Image credit — Google Images

“It will only be a small prick”, said the nurse as she inserted a peripheral venous catheter (pvc) into Dad’s arm to begin the chemotherapy medication for the day. She had strapped a band near his elbow, and asked him to tighten a fist. As she gradually inserted the needle, Dad winced, shutting his eyes tightly and clenching his teeth. As the needle went deeper into his arm’s vein, he let out a low gasp, and squeezed my hand. “It’s hurting today,” he told the nurse. I could see her trying to do it as smoothly as possible, but the vein began to swell, blood started trickling into the catheter and she pulled the pvc out. “Will have to do it again Uncle. Your vein’s started swelling.” Dad let out a small sigh, as she began the process of finding a new vein again. This time the process went relatively smoothly, and Dad was started on the premeds.

I have always admired Dad’s high tolerance for pain, since my childhood. Any bruise or cut, he would simply apply aftershave whistling slowly while doing so. Even in the later years, after every surgery, he would rarely complain about any pain. Sometimes, he mentioned it that it’s hurting and we would tell him that this is part of his healing process, and he would be okay. He never let the pain get the better of him.

I, on the other hand, have a low threshold of pain. Even lesser, when I see a loved one in pain. As a kid, I would always hide away when my siblings got hurt, since their cries would tremble me.

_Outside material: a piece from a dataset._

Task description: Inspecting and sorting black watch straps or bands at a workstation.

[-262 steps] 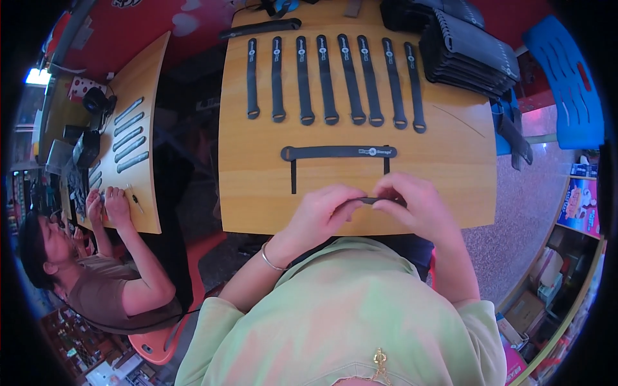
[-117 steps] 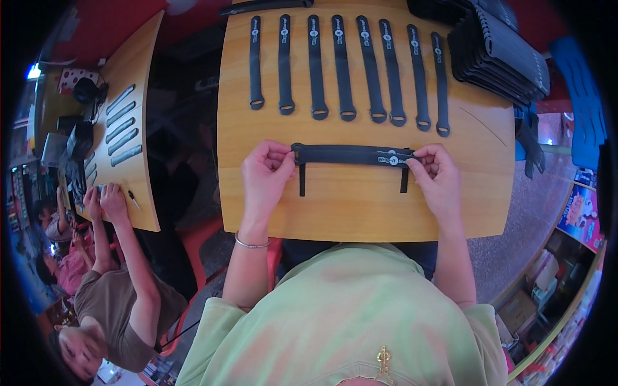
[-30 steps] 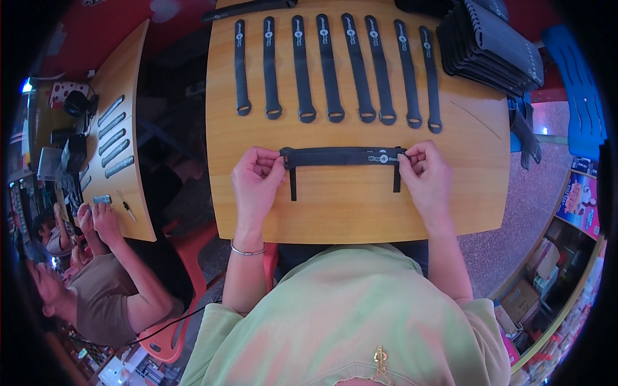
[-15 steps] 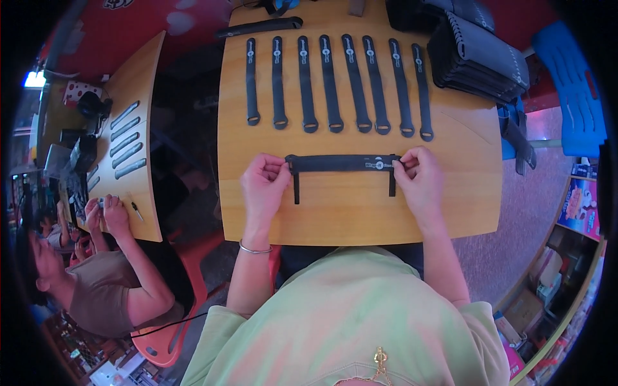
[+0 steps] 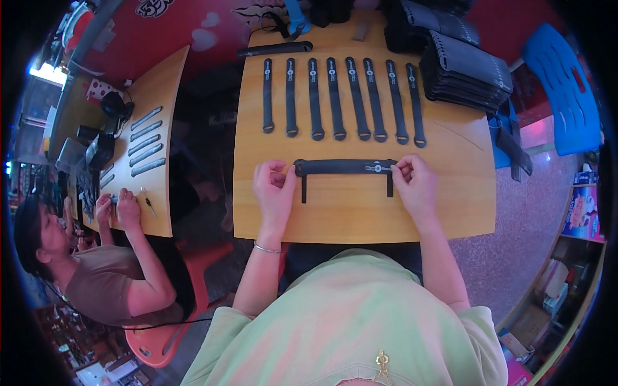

That part of me is still alive every time I see Dad undergoing any sort of physical discomfort. My toes squirm and my fists tighten whenever I see Dad getting a needle inside his arm. I don’t really know how have I managed to see him with multiple tubes inside the ICU post his surgeries. The sight of his blood shivers me.

It’s Dad. The solid rock who has always seemed invincible. He has been the strongest around us, and we’ve known that things will be alright because he’ll make sure of that. And then we see him weakening in front of our eyes, as the disease pales him down. The sight of blood being drawn from his arm, is a reminder that something is not right with him. And that thought hazes away my strength to see him in that state. It clouds my rationality with a rush of emotions forming tears and weakening me to take that moment.

But I’ve got to be there for Dad. I have to not let him submit to his pain. At least in those seconds when the needle is being inserted.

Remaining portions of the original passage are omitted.